To start, here are the offices to be elected on Nov. 5:
9 State Senators
17 House of Delegates Members
9 Board of Supervisors Members
1 Chairperson, Board of Supervisors
1 Commonwealth’s Attorney
9 District School Board Members
3 At-Large School Board Members
3 Soil & Water Conservation District Directors
Now, let’s break it down. Above all, keep four dates in mind: Feb. 19, May 21, June 11, and, of course, Nov. 5. Here’s why:
For state offices — senators, delegates, commonwealth’s attorney and sheriff – nominating committees for each office, with members from each jurisdiction touched by the relevant district, have already been appointed to decide how the Democratic candidate will be selected. There are three selection methods – primary, caucus, or convention – but typically primary is chosen. That means Democratic voters will go to the polls on June 11 for primary elections to decide among the competing candidates for these offices.
The nominating committees have mostly completed their work, and, as expected, all that have reported to date have chosen the primary. As they report their conclusions, the FCDC website will be updated.
For county board of supervisors – the 9 district members and the at-large chair – FCDC members decided unanimously at their Jan. 22 meeting to select candidates by primary. So these candidates will also be selected on June 11.

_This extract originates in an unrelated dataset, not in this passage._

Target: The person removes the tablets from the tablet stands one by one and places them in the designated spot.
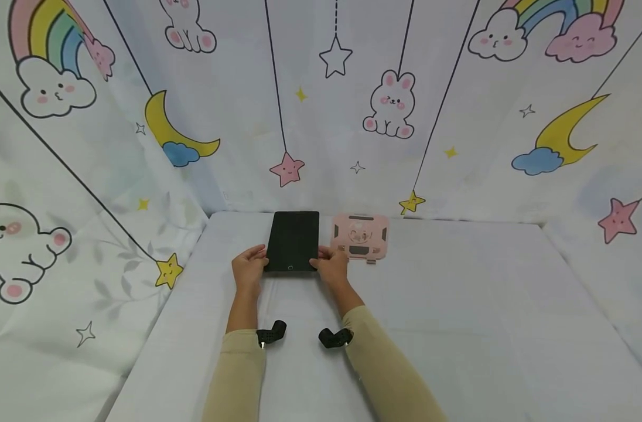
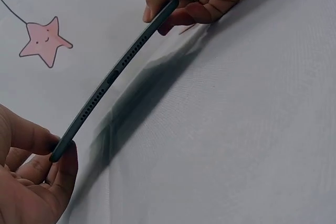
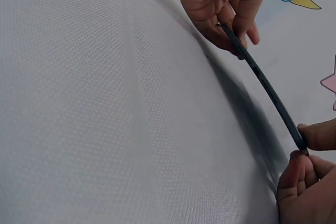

School board and soil and water board members are formally non-partisan, but the Democrats (and Republicans) endorse favored candidates. Here is how that works for the Dems:
For the 9 school board members from magisterial districts, there is a two-stage process. First, each district party committee will decide independently whom to recommend from its district. This will happen in March- May. Second, the general FCDC meeting on May 21 will vote whether to accept the recommendations of the district committees. Similarly, endorsements for the 3 at-large school board members will be voted on at the May 21 general FCDC meeting.
Finally, the FCDC general membership will also decide at the May 21 meeting whom to endorse for the 3 soil and water board directors, as they are elected county-wide.
But before all that happens, residents of state House District 86 have a special election for delegate on on Feb. 19. The Democrats have already chosen their candidate, Herndon dentist Ibraheem Samirah.
In summary, here’s how to mark your calendars:
Feb. 19: Special election for state House District 86
May 21: FCDC meeting to endorse school board and soil and water board candidates.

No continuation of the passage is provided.